2. Capital Markets Closure (Fatal, Correlated). The Federal Reserve's aggressive interest rate increases in 2022–2023 repriced venture-stage technology companies across every sector. Late-stage private companies with negative cash flow — Convoy's category — were particularly affected. The inability to raise bridge financing at any valuation was the proximate cause of death.
3. Multi-Homing / Marketplace Leakage (Structural). The absence of exclusive network effects in freight brokerage meant that Convoy's network scale did not create the defensibility that similar scale would have in ridesharing or e-commerce marketplaces. Carriers and shippers used Convoy alongside competitors without meaningful friction.
4. Incumbent Technology Adoption (Accelerating). C.H. Robinson, XPO, and other incumbents invested heavily in digital capabilities during the same period Convoy was operating. The technology gap between digital-native startups and digitizing incumbents narrowed each year, reducing the switching incentive for shippers.
5. Fixed-Cost Structure Mismatch (Structural). A technology-platform cost structure (salaried engineers, cloud infrastructure, product development) layered on top of a commodity-brokerage revenue model created a fundamental mismatch between cost flexibility and revenue volatility. Traditional brokerages' variable-cost structures proved more resilient.
Why Convoy Matters
Convoy matters not because it succeeded — it did not — but because it was the highest-fidelity test of a thesis that remains central to the future of logistics. The thesis is simple: technology platforms can replace human intermediaries in the matching of freight supply and demand, and in doing so can reduce waste, lower costs, and improve outcomes for shippers, carriers, and the environment. Every element of this thesis was validated by Convoy's technology. The matching algorithms worked.
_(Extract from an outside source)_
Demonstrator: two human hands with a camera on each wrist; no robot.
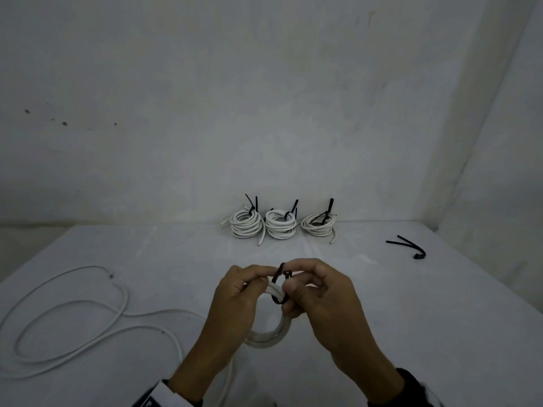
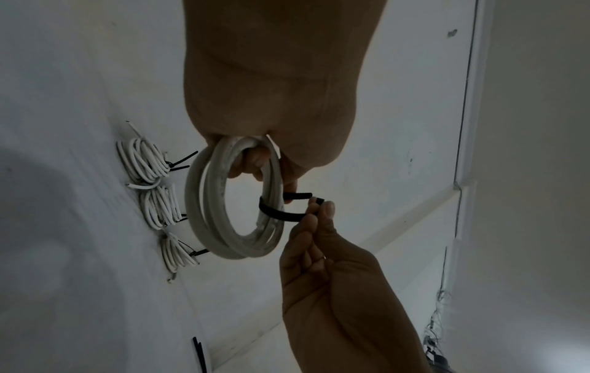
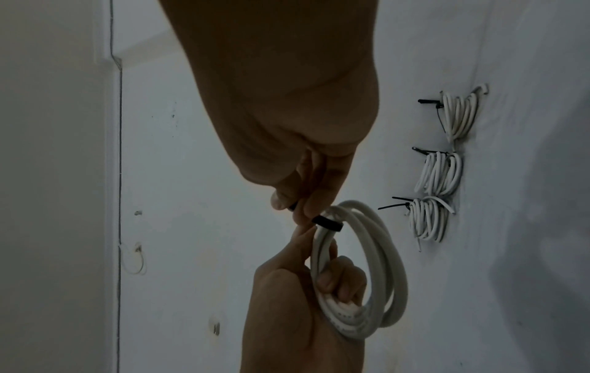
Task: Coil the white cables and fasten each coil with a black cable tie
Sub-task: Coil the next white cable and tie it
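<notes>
A white cable coil (image 1: 271, 333) hangs in the air over the table, and my left hand (image 1: 249, 284) grips it with fingers curled through the ring. In the left wrist view, the coil (image 2: 204, 202) has a black cable tie (image 2: 276, 214) looped around its strands. My right hand (image 1: 296, 284) pinches the tie's head (image 2: 319, 201). The tie's tail (image 2: 298, 195) ends right beside the head; I cannot tell whether it is threaded. In the right wrist view, the tie (image 3: 327, 223) crosses the coil (image 3: 383, 252) just below my right fingertips (image 3: 306, 207).
Three tied coils (image 1: 246, 227) (image 1: 280, 227) (image 1: 318, 226) stand in a row against the back wall. A loose white cable (image 1: 73, 315) sprawls over the table's left side. Spare black ties (image 1: 408, 246) lie at the far right.
</notes>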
The carrier app was adopted by tens of thousands of operators. The empty-miles reduction was measurable. The carbon impact was real.
What was not validated was the business model's ability to survive a full freight cycle under a venture-capital structure. This is a narrower failure than it first appears. It does not invalidate the technology or the market opportunity. It invalidates a specific combination of capital structure, cost base, and competitive positioning in a specific macroeconomic environment.
For operators, Convoy's story is a masterclass in the distinction between value creation and value capture in cyclical industries. The company created enormous value — for shippers who received better rates, for carriers who found loads more efficiently, for the environment through reduced empty miles, for the engineers who built world-class logistics technology. It captured almost none of that value for its shareholders. The value leaked to participants on both sides of the marketplace and dissipated into the broader freight ecosystem.
The technology survives, housed within DAT's analytics platform. The empty-miles problem persists, as intractable and as costly as it was in 2015. The thesis awaits its next test — perhaps from an incumbent that builds digital capabilities onto a resilient analog core, perhaps from a startup that has studied Convoy's wreckage and designed a capital structure that can survive the trough. The trucks keep running. One-third of them, still, carry nothing at all.